- [DIRECTIONS FOR THIS TASK]: Please copy each line of the listing below in which the word "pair" appears.

··· TASK DATA ···

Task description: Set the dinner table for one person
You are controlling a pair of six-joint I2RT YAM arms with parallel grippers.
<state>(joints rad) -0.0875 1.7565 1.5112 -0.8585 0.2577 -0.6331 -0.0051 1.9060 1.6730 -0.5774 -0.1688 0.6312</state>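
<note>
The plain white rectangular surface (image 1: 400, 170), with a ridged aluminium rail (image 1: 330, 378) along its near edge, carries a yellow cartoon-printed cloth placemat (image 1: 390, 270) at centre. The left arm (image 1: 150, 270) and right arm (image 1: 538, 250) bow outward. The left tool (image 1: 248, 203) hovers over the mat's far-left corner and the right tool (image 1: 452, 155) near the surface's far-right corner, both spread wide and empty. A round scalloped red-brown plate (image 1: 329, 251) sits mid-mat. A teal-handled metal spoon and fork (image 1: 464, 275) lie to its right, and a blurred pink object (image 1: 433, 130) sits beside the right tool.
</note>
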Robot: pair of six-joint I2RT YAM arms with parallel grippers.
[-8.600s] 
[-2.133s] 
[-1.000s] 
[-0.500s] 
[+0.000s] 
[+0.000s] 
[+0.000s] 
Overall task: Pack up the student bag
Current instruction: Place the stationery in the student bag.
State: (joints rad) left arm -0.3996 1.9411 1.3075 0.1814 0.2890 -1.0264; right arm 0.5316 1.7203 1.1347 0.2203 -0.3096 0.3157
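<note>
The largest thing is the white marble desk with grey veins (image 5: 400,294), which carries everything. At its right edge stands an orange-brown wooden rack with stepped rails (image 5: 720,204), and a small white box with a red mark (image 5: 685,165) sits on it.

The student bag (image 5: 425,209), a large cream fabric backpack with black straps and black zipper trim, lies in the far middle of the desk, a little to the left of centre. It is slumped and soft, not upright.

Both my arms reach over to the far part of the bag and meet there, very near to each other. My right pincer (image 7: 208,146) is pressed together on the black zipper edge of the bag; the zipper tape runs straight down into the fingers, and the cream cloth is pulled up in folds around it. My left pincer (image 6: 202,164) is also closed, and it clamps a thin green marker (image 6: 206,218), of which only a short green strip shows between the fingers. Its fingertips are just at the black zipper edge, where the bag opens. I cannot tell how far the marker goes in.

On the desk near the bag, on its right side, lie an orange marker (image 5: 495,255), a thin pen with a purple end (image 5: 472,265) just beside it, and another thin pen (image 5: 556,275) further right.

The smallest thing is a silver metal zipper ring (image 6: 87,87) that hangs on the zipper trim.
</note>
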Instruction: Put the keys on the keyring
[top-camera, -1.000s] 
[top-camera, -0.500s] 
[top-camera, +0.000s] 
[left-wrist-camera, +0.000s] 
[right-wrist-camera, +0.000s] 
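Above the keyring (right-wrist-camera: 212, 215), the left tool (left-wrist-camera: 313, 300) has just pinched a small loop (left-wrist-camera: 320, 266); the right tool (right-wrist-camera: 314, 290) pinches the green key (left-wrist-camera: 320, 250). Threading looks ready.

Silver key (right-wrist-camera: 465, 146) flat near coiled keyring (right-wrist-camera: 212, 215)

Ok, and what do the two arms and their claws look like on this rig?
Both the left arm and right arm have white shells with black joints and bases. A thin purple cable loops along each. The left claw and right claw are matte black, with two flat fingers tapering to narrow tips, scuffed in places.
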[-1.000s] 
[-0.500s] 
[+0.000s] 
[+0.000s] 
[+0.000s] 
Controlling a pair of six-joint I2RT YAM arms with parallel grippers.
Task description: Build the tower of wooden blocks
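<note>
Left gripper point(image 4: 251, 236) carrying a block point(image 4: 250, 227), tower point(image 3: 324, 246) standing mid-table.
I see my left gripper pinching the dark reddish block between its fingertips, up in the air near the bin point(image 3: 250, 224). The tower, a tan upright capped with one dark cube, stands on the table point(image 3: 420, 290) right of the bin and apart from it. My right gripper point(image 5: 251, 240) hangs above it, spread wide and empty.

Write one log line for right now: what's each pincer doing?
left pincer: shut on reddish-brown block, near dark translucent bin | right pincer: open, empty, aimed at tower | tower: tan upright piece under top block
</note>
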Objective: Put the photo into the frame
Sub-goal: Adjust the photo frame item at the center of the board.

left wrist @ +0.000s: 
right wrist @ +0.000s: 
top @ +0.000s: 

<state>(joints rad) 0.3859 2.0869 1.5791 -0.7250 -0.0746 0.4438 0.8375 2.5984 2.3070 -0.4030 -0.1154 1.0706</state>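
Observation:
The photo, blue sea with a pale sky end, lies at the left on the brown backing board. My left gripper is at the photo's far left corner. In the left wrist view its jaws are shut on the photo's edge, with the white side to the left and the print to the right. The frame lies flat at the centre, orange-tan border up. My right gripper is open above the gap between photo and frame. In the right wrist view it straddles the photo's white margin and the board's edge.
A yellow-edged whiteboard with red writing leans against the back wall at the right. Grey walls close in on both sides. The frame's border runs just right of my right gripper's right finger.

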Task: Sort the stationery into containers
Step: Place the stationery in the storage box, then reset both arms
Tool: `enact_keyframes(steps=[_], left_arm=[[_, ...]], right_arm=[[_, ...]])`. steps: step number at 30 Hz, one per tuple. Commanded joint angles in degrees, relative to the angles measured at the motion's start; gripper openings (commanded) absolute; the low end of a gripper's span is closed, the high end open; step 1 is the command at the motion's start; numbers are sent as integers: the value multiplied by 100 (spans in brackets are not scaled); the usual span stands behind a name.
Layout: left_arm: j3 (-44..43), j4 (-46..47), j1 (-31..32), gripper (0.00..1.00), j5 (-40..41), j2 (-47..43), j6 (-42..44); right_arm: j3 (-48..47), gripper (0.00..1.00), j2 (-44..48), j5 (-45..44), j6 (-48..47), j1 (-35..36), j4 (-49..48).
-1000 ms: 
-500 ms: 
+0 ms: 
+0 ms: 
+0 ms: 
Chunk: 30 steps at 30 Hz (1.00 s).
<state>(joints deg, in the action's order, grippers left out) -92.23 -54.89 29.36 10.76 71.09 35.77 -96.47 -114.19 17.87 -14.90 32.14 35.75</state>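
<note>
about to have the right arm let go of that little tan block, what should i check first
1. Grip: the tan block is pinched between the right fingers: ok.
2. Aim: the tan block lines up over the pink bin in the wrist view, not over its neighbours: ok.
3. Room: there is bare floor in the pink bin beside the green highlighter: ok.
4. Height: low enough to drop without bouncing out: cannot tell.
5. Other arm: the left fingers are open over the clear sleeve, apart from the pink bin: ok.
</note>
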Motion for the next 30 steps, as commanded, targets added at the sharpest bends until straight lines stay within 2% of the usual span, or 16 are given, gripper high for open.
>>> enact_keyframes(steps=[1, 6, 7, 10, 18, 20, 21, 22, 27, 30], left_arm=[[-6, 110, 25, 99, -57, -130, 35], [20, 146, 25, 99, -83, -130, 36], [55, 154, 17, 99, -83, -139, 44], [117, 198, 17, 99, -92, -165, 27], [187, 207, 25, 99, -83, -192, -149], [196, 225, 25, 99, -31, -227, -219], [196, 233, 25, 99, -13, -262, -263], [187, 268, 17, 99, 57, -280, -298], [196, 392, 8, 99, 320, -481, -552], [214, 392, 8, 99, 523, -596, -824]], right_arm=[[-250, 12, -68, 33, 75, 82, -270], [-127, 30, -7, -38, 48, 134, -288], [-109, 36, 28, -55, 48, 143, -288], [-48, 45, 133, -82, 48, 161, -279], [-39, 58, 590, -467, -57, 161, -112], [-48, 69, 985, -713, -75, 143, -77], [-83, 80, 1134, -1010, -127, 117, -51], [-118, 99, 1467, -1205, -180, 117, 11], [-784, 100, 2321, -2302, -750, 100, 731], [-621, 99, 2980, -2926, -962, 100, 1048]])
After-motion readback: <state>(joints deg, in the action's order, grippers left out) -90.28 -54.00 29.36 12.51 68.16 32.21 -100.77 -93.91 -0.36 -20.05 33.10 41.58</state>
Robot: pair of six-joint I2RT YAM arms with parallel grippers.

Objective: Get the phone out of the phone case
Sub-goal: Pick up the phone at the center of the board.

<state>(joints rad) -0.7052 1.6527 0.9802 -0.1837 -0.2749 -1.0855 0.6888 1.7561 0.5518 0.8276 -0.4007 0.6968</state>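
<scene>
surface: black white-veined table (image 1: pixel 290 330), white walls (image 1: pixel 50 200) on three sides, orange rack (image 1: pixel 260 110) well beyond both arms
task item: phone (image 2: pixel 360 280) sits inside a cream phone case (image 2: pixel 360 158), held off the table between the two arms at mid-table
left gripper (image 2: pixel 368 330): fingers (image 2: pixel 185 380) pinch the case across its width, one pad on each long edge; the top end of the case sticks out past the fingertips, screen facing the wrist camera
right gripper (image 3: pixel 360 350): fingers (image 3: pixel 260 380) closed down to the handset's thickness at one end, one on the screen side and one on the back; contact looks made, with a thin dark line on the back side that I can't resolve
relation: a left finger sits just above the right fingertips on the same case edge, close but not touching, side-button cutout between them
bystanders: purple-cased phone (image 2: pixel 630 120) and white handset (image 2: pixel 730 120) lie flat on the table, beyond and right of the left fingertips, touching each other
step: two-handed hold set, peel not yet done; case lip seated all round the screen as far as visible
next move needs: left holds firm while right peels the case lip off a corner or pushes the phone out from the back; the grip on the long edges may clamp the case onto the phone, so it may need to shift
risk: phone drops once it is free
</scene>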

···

- [REPLY]:
You are controlling a pair of six-joint I2RT YAM arms with parallel grippers.
Robot: pair of six-joint I2RT YAM arms with parallel grippers.
Controlling a pair of six-joint I2RT YAM arms with parallel grippers.
Robot: pair of six-joint I2RT YAM arms with parallel grippers.

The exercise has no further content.